Ignoring the pictures, copy the data exactly.
■ ■ ■ ■
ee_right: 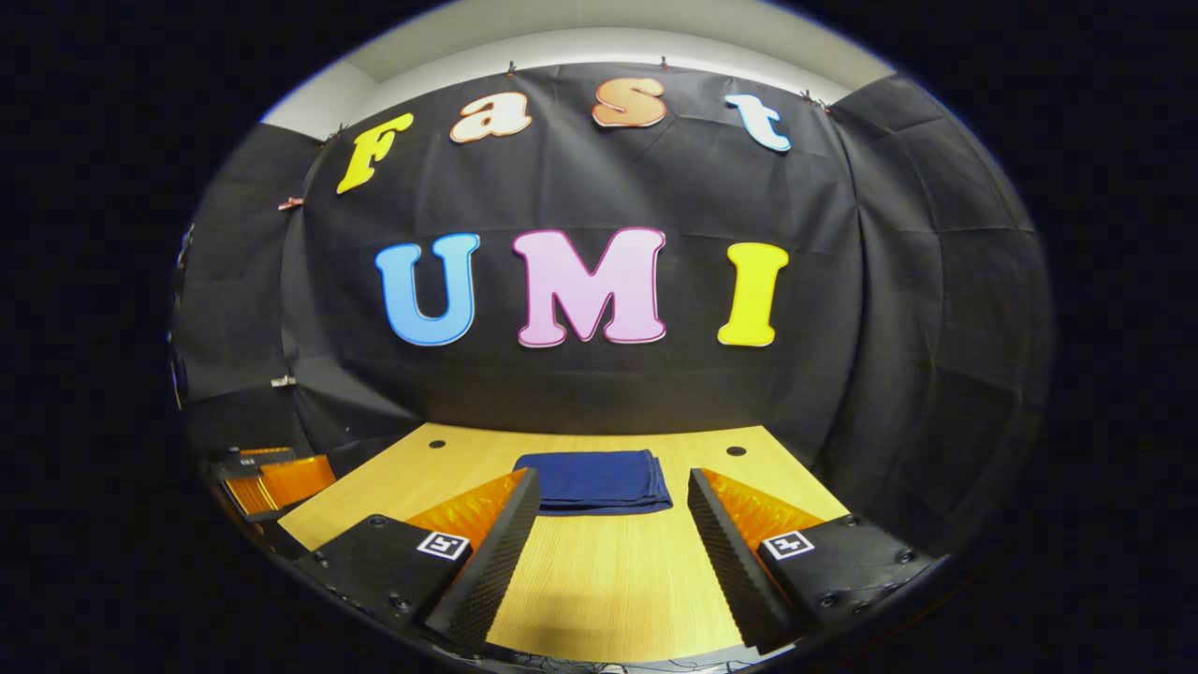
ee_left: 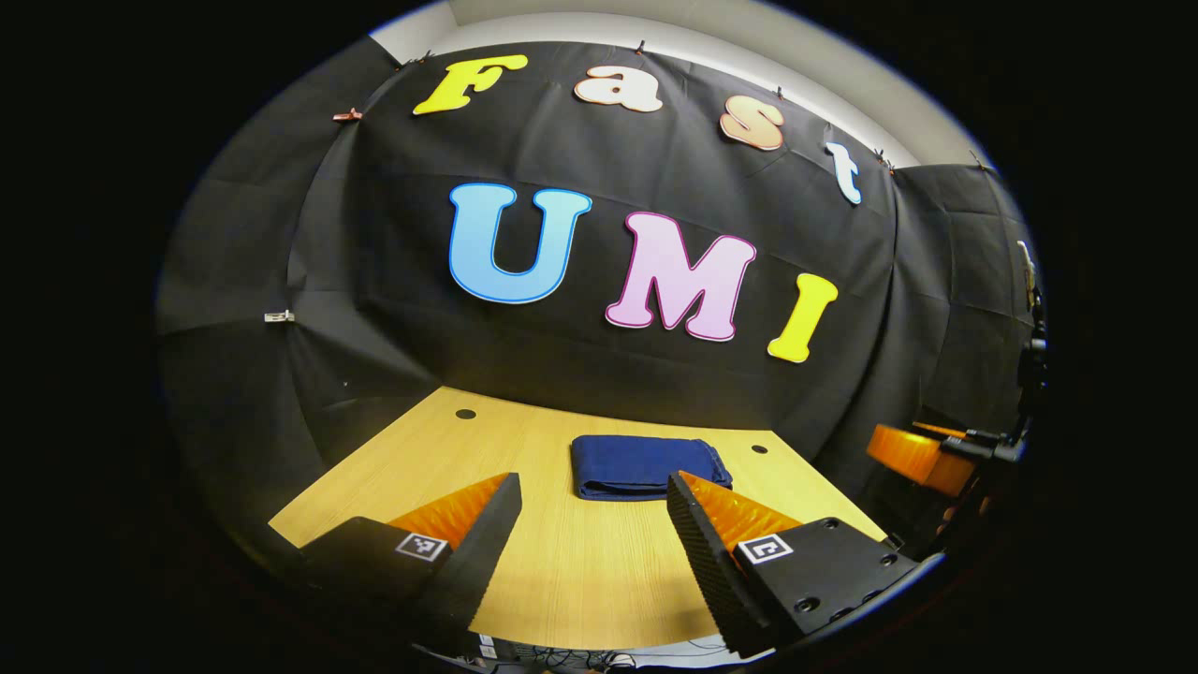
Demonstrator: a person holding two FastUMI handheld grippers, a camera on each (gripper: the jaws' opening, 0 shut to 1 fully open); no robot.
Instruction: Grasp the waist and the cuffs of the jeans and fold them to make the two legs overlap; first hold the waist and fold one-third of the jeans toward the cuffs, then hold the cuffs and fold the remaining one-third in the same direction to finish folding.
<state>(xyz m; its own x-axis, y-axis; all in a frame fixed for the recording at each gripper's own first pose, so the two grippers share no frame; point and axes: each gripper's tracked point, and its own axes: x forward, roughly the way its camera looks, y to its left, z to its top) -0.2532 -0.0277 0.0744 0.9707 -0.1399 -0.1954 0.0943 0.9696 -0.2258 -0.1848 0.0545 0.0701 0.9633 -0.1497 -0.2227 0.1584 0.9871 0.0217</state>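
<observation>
1. Two grippers are yours here, and both stand released: your left gripper has its fingers spread wide over bare wood, gripping nothing.
2. Your right gripper is likewise spread apart and empty, its fingers pointing toward the booth's far wall.
3. Your dark blue denim jeans lie folded into a compact rectangular bundle on the light wooden tabletop, toward its far edge and near the black cloth wall.
4. From the left gripper view, the jeans sit beyond the fingertips and slightly toward the right finger, apart from both.
5. From the right gripper view, the jeans lie almost centred between your fingers, just beyond the tips; touching looks unlikely, though the fisheye bend makes that hard to judge.
6. You can see layered fold edges along the bundle's near side.
7. Small round dark holes mark the tabletop's far corners.
8. Your other gripper shows at each view's edge, held off beside the tabletop.
</observation>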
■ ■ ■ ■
SOLUTION TO THE PROBLEM:
ee_right: 
ee_left: 
Demonstrator: a person holding two FastUMI handheld grippers, a camera on each (gripper: the jaws' opening, 0 shut to 1 fully open); no robot.
Instruction: Grasp the waist and the cuffs of the jeans and fold them to make the two legs overlap; first hold the waist and fold one-third of the jeans toward the cuffs, then hold the cuffs and fold the remaining one-third in the same direction to finish folding.
<state>(xyz m; its own x-axis, y-axis; all in a frame fixed for the recording at each gripper's own first pose, so the two grippers share no frame; point and axes: each gripper's tracked point, and its own axes: x forward, roughly the way its camera looks, y to its left, z to its top) -0.2532 -0.0277 0.0744 0.9707 -0.1399 -0.1954 0.0943 0.9696 -0.2258 -0.1848 0.0545 0.0701 0.9633 -0.1497 -0.2227 0.1584 0.9871 0.0217</state>
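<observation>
1. Two grippers are yours here, and both stand released: your left gripper has its fingers spread wide over bare wood, gripping nothing.
2. Your right gripper is likewise spread apart and empty, its fingers pointing toward the booth's far wall.
3. Your dark blue denim jeans lie folded into a compact rectangular bundle on the light wooden tabletop, toward its far edge and near the black cloth wall.
4. From the left gripper view, the jeans sit beyond the fingertips and slightly toward the right finger, apart from both.
5. From the right gripper view, the jeans lie almost centred between your fingers, just beyond the tips; touching looks unlikely, though the fisheye bend makes that hard to judge.
6. You can see layered fold edges along the bundle's near side.
7. Small round dark holes mark the tabletop's far corners.
8. Your other gripper shows at each view's edge, held off beside the tabletop.
</observation>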

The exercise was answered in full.